Porter avec aisance le costume de Platini et de Zidane chez les Bleus n'est pas donné à tout le monde et le Bordelais est en train de l'apprendre à ses dépens. A 23 ans et avec seulement 21 sélections au compteur, Gourcuff découvre les contraintes d'une grande compétition internationale.
Vendredi contre l'Uruguay (0-0), l'ancien Milanais est apparu fébrile, emprunté, commettant des erreurs techniques grossières alors qu'il est considéré comme un orfèvre du jeu.
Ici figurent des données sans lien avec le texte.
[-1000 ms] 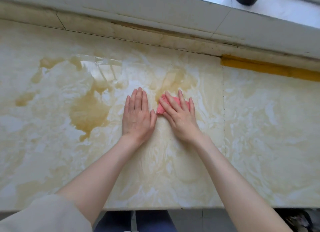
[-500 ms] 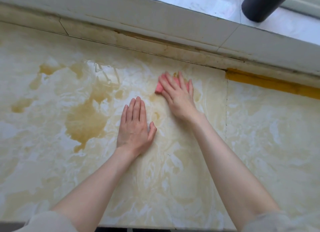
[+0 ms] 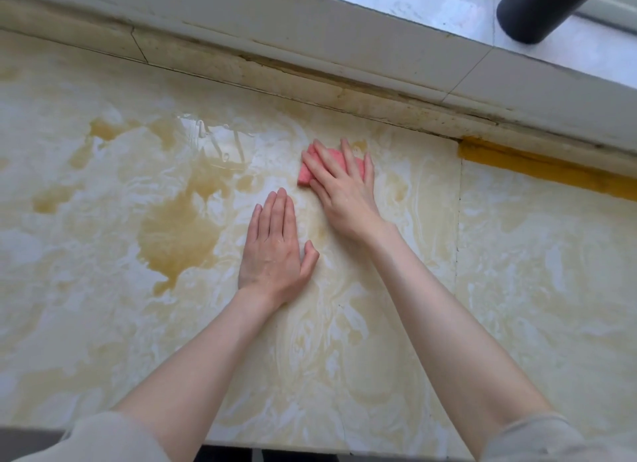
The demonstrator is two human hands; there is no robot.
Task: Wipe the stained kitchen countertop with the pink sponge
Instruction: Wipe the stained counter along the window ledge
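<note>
Fingers (image 3: 348, 156) of the right hand (image 3: 344, 196) lie flat across the pink sponge (image 3: 305, 176).

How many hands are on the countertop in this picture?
2. The left hand lies flat on the countertop; the right hand presses the pink sponge farther back. None seems hidden.

Both of your sleeves are a pale greyish-beige cloth, soft and plain, with no print that can be made out. Your left sleeve (image 3: 103, 437) shows as a loose, rounded bunch of that cloth at the lower left edge of the view. Your right sleeve (image 3: 541, 434) shows as a rolled, slightly creased cuff at the lower right corner. Past the cuffs, your left forearm (image 3: 213, 351) and right forearm (image 3: 441, 317) are bare, as are your left grip (image 3: 275, 255) and right grip (image 3: 344, 196).
</note>
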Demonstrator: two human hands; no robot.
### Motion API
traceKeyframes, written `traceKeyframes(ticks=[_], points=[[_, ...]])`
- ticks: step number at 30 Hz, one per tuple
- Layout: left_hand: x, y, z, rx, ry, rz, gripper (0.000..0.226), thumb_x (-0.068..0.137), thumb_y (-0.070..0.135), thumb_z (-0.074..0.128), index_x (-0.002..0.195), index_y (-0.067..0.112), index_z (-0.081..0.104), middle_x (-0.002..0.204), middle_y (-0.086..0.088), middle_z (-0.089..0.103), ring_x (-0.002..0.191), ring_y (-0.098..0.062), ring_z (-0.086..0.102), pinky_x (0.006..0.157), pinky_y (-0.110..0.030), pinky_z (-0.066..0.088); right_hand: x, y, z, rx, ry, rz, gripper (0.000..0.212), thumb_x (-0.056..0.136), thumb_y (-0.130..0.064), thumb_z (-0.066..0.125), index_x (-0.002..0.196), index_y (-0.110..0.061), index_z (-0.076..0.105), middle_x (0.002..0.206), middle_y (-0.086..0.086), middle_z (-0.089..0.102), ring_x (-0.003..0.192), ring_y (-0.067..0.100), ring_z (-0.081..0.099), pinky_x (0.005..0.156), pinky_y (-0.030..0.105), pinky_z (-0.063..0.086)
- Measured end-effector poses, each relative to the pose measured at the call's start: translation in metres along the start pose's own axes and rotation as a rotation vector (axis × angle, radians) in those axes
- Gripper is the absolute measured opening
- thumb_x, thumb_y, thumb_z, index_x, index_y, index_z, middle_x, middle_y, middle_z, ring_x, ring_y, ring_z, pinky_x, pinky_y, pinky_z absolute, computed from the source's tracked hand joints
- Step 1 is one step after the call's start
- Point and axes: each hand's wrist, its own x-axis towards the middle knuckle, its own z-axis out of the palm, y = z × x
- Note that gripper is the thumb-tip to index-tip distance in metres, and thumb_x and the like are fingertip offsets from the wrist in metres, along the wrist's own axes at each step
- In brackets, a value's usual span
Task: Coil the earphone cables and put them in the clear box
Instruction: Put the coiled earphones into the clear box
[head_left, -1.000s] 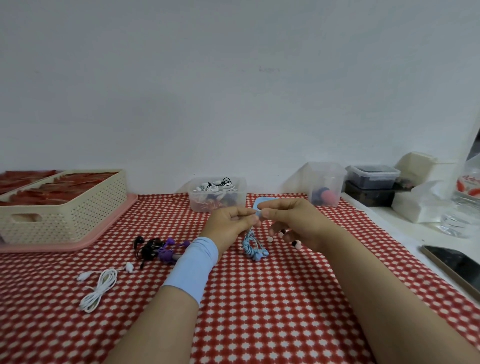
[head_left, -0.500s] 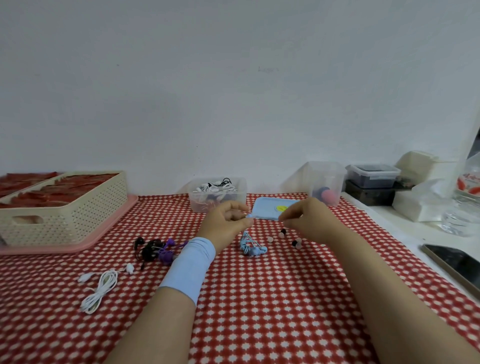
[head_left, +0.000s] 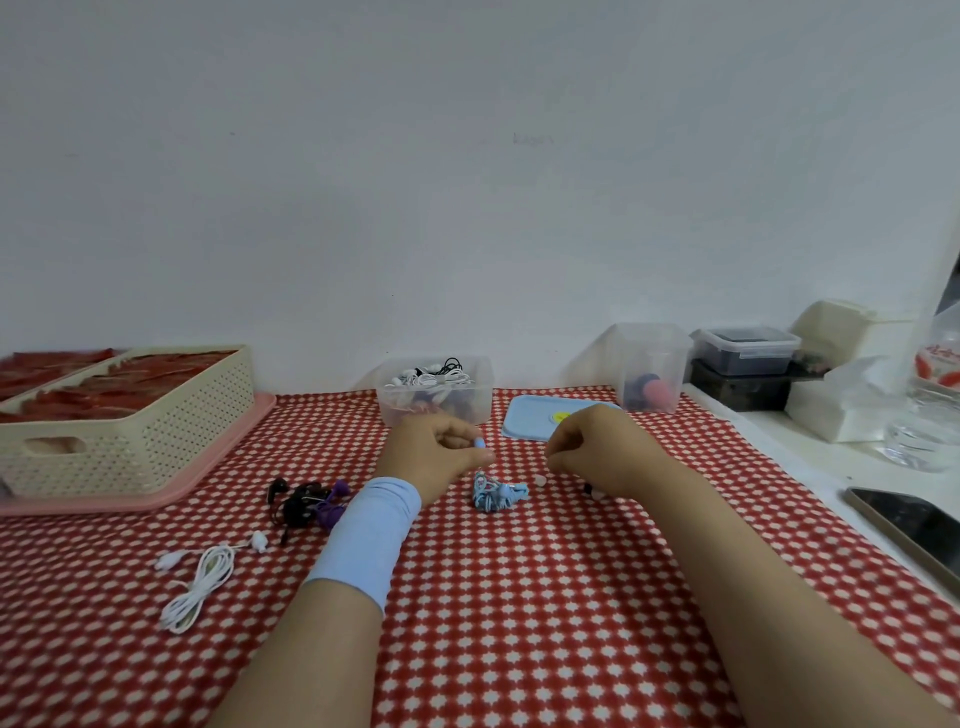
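Head view, frame centre: left hand (head_left: 441, 453) pinches a small blue piece (head_left: 479, 443) in curled fingers. Right hand (head_left: 597, 449) is curled; what it holds, I cannot tell. Blue earphones (head_left: 497, 493) lie bundled on the cloth (head_left: 519, 597) between the hands, below the clear box (head_left: 483, 396) and lid (head_left: 535, 421).

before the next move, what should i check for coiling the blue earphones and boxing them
1. clear box open: ok, blue lid lies beside it.
2. left hand pinches blue earbud: ok.
3. right hand grips anything: cannot tell, fingers curled.
4. blue earphones coiled: not ok, bunched on the cloth.
5. white earphones and black and purple earphones boxed: not ok, loose on the cloth.
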Motion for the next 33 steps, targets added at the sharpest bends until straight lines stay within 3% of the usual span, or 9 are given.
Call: traceKeyframes(ticks=[2,5,8,10,16,23,26,29,33], points=[[0.001,-0.001,-0.001,0.052,-0.018,-0.015,0.019,0.071,0.023,0.086,0.087,0.023,0.075,0.081,0.011,0.072,0.077,-0.001,0.067,0.07,-0.014,0.05,-0.001,-0.002,0.002,0.095,0.012,-0.013,0.007,0.088,-0.02,0.075,0.092,-0.025,0.077,0.093,-0.008,0.074,0.074,0.008,0.066,0.054,0.019,0.053],[0.002,-0.003,-0.002,0.187,-0.13,-0.032,0.019,0.078,0.026,0.081,0.095,0.024,0.074,0.093,0.011,0.071,0.086,-0.004,0.064,0.074,-0.014,0.048,-0.003,-0.006,0.004,0.223,0.014,-0.034,0.019,0.09,-0.018,0.075,0.109,-0.018,0.076,0.1,-0.006,0.073,0.072,-0.004,0.063,0.055,0.005,0.043],[0.003,0.001,-0.004,0.301,-0.144,-0.008,0.031,0.091,0.037,0.064,0.12,0.027,0.067,0.123,0.006,0.065,0.109,-0.01,0.059,0.095,-0.025,0.045,-0.006,-0.01,0.005,0.372,0.001,-0.014,0.009,0.09,-0.017,0.075,0.096,-0.013,0.08,0.083,-0.006,0.074,0.052,-0.004,0.059,0.045,0.007,0.042],[0.002,0.009,-0.009,0.352,-0.102,0.084,0.03,0.096,0.034,0.057,0.124,0.029,0.066,0.13,0.007,0.061,0.116,-0.011,0.056,0.099,-0.026,0.039,-0.007,-0.011,0.005,0.439,-0.009,0.007,0.007,0.09,-0.019,0.075,0.091,-0.014,0.079,0.08,0.002,0.075,0.051,0.005,0.055,0.044,0.014,0.045],[-0.007,0.025,-0.009,0.38,-0.36,0.19,0.019,0.09,0.029,0.068,0.107,0.036,0.074,0.095,0.024,0.058,0.09,0.002,0.053,0.08,-0.015,0.037,-0.007,-0.01,0.006,0.541,-0.01,0.062,0.007,0.087,-0.023,0.078,0.091,-0.017,0.078,0.081,0.01,0.074,0.052,0.011,0.054,0.046,0.025,0.047],[-0.003,0.019,-0.005,0.445,-0.474,0.198,0.013,0.081,0.03,0.078,0.094,0.033,0.079,0.087,0.024,0.061,0.084,0.004,0.054,0.073,-0.013,0.039,-0.008,-0.012,0.005,0.648,-0.033,0.06,0.008,0.087,-0.022,0.077,0.09,-0.015,0.08,0.084,0.015,0.072,0.053,0.012,0.051,0.043,0.02,0.042],[-0.004,0.016,0.001,0.233,-0.359,0.172,0.008,0.082,0.027,0.077,0.088,0.032,0.076,0.091,0.018,0.068,0.086,0.0,0.061,0.08,-0.017,0.048,-0.008,-0.011,0.003,0.699,-0.029,0.066,0.009,0.088,-0.023,0.076,0.093,-0.017,0.08,0.083,0.016,0.072,0.052,0.011,0.052,0.043,0.022,0.041],[-0.004,0.016,0.007,-0.251,-0.166,0.016,0.007,0.088,0.02,0.072,0.091,0.026,0.072,0.089,0.008,0.073,0.078,-0.003,0.066,0.067,-0.015,0.05,-0.008,-0.012,0.0,0.827,-0.053,0.077,0.011,0.087,-0.019,0.076,0.097,-0.015,0.08,0.081,0.001,0.074,0.052,0.01,0.053,0.045,0.023,0.038],[-0.004,0.012,0.014,-0.639,-0.165,-0.164,0.016,0.091,0.013,0.067,0.102,0.021,0.075,0.089,0.001,0.074,0.07,-0.01,0.06,0.058,-0.023,0.045,-0.009,-0.015,-0.002,0.947,-0.084,0.066,0.016,0.09,-0.021,0.072,0.102,-0.011,0.078,0.096,0.003,0.077,0.049,0.009,0.049,0.044,0.022,0.032]])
La question est d'ailleurs sur toutes les lèvres depuis le début de la saison: où est passé le Gourcuff conquérant de 2008-09, celui qui avait gagné en un match (France-Serbie en septembre 2008) ses galons de titulaire en équipe de France? Sorti d'une fin de saison calvaire avec Bordeaux, le Breton pensait évacuer ses malheurs en retrouvant la sélection mais l'embellie se fait cruellement attendre, ce qui explique en partie les difficultés des Bleus dans l'animation offensive.
Mais au-delà des problèmes techniques, il y a surtout cette désagréable impression d'un joueur perdu, ignoré par les cadres de l'équipe de France.
Vendredi dans L'Equipe, le capitaine Patrice Evra avait ainsi résumé en peu de mots l'incapacité du N.8 français à se fondre dans le collectif.
"Yo, je ne l'entends pas, a-t-il affirmé. Pour parler avec Gourcuff, il faut parler à Toulalan. C'est avec lui que je le vois rigoler." Contre l'Uruguay, le boycott de Gourcuff par Anelka ou Ribéry a paru évident, les deux joueurs prenant un malin plaisir à l'éviter, même quand il offrait la solution la plus évidente.
Aux entraînements, le malaise est également perceptible. Gourcuff s'échauffe souvent seul ou effectue les exercices soit avec ses coéquipiers bordelais (A. Diarra, Carrasso, Planus), soit avec Toulalan.
Gourcuff, trop tôt comparé à Zidane, est-il victime de la jalousie de ses pairs, de son image de "beau gosse" à mille lieues du "bling-bling" en vogue dans le milieu du football ou bien paye-t-il tout simplement un mental trop friable? Bixente Lizarazu estimait dimanche dans les colonnes de L'Equipe que le Bordelais était "trop effacé, trop gentil, sans doute trop bien élevé". "Aujourd'hui, il doit montrer les dents et jouer des coudes", a-t-il ajouté.
Des considérations que balaye toutefois Patrick Rampillon, son formateur lors de ses années rennaises. "Je suis surpris. Chez les jeunes, il faisait plus que l'unanimité, explique-t-il à l'AFP. Il avait une disponibilité, un respect des plus anciens. Il n'y avait aucune faille dans son caractère et aucune alerte. Retenir du match contre l'Uruguay qu'il y avait un problème Gourcuff, c'est un peu fort de le dire." Raymond Domenech ne peut toutefois nier l'évidence et a notamment testé lundi une nouvelle configuration avec Ribéry dans l'axe à la place de Gourcuff, Malouda occupant le côté gauche, juste après avoir aligné le Bordelais à son poste habituel.
Avant le deuxième match du Mondial contre le Mexique, jeudi, le choix est simple pour le sélectionneur: maintenir coûte que coûte sa confiance à Gourcuff au risque de mécontenter ses cadres ou le sacrifier pour gagner la paix sociale.